Two of the other ones are next to each other on the elliptical talking about whether they can get an upper classman to take them to prom and which one? and if they cant get one of the good ones should they settle for someone less desirable just so they can go? Do they think an ugly guy would pay for their dress for the privilege of touching them? And today of all days I didn't bring head phones. Just a book. But even a good book can't block this out.

Girls, I'm trying to sweat out roughly four days of drinking and it's ALREADY really unpleasant. I skipped the gym for a month, then showed up with four loko still in my system. I didn't need help making this miserable.

There are cheerleaders doing toe touches in the mirror where I'm watching myself grunt through 85 lb squats that were definitely easier a month ago. I could do toe touches ten years ago, too, my dears. Come see me in 2023.

On the bright side, the girl who stood in for her boyfriends exercise equipment just tried to squat the bar and made a really ugly noise. So there is that.

I'd butter your pop tart.


Sometimes you go through your whole life thinking that the things you do are normal- or at least normal ish. Then you find out that nobody else wants to go see Sugar Ray at the casino(seriously guys I still don't get this) or you innocently mention that a buttered cinnamon pop tart would be delicious right about now and then people who you thought were your friends turn out to be butter hating jerks.

Luckily, you will have another friend who is like "well, duh.

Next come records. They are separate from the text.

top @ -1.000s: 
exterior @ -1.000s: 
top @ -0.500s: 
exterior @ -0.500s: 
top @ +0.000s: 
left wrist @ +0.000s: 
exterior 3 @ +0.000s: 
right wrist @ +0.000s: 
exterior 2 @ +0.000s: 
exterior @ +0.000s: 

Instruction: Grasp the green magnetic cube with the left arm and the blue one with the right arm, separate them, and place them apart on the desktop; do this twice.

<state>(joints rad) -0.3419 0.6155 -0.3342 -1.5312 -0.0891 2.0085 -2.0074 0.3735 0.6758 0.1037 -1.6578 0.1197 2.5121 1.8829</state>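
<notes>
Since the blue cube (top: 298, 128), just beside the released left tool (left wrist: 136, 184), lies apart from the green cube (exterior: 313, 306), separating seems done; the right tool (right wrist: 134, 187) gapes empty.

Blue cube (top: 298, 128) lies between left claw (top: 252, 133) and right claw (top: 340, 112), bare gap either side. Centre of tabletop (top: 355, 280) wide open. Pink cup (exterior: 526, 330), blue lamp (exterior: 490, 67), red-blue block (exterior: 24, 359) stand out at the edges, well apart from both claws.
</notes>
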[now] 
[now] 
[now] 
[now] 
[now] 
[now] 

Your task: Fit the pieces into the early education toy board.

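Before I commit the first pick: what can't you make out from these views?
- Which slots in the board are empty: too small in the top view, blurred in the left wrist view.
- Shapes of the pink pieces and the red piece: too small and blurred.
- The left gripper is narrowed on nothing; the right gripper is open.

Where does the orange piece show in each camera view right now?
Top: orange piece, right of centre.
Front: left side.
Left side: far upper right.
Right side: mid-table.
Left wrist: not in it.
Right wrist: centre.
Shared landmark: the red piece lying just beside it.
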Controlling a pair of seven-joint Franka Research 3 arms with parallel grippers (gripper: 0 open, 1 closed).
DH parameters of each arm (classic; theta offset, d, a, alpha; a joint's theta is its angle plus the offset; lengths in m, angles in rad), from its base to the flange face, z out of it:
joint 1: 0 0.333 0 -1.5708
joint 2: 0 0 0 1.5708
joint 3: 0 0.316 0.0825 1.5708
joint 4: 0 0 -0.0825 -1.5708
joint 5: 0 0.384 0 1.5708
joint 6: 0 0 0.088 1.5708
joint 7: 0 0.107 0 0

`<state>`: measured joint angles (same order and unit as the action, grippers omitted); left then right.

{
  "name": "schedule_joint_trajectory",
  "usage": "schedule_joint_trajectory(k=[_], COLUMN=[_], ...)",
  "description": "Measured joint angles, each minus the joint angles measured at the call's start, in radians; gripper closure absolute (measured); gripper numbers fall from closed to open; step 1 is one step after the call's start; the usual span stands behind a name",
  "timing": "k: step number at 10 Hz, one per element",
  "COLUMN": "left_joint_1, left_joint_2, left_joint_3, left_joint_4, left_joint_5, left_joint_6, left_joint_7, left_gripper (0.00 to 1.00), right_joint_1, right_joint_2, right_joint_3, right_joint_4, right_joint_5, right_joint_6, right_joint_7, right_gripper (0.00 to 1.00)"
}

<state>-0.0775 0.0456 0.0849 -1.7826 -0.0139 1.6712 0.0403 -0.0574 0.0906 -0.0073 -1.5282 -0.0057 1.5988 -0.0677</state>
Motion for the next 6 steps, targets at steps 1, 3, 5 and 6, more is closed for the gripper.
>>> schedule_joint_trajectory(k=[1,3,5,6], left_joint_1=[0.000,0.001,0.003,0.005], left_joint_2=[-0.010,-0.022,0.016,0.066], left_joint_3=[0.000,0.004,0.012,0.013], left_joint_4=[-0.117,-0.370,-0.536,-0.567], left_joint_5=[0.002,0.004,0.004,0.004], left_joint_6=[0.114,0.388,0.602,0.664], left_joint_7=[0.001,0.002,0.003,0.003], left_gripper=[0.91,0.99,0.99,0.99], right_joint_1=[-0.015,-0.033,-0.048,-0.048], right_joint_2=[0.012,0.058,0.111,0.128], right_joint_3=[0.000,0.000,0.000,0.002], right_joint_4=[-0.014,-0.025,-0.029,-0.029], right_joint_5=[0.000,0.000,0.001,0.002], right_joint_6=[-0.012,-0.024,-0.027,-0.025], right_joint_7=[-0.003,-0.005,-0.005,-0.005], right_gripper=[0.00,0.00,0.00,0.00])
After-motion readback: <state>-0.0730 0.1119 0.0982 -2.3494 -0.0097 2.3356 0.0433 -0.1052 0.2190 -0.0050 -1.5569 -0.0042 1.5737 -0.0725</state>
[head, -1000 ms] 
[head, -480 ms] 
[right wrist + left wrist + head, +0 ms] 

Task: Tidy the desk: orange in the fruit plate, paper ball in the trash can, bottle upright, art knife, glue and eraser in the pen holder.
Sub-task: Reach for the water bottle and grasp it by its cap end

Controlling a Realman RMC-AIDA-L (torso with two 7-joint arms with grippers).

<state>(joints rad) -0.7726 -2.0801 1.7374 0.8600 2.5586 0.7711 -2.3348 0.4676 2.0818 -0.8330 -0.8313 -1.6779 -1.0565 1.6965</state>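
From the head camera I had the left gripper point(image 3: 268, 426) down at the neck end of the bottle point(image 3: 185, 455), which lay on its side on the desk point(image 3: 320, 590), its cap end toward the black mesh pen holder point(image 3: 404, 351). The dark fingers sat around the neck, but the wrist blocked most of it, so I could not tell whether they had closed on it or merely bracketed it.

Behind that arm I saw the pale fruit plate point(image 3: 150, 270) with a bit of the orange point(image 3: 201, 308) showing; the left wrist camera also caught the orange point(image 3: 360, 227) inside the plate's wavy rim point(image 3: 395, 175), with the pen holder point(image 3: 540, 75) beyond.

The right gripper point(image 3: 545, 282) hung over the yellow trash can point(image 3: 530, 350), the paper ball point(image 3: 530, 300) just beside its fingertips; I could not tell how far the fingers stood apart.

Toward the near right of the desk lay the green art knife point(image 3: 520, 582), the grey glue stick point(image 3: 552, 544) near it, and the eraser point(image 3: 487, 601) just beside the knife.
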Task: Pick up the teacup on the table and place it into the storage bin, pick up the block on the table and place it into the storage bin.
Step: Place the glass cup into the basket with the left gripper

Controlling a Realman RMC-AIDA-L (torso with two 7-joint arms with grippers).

Is there any other way?" and then you'll look at each other and make a face that says seriously what is wrong with these people?

This turned into quite a debate so naturally I asked the internet what it thought.
First of all- buttering pop tarts has a facebook page. Which means it's a real thing. 
Also, Jessica Simpson did it when she was pregs. Don't know if that makes it more or less legit.
This message board is dedicated to the question- to butter or not to butter. But then there are sub-debates. If you butter, do you butter on the frosted or unfrosted side (I go frosted) and which flavors are best buttered (cinnamon and smores)?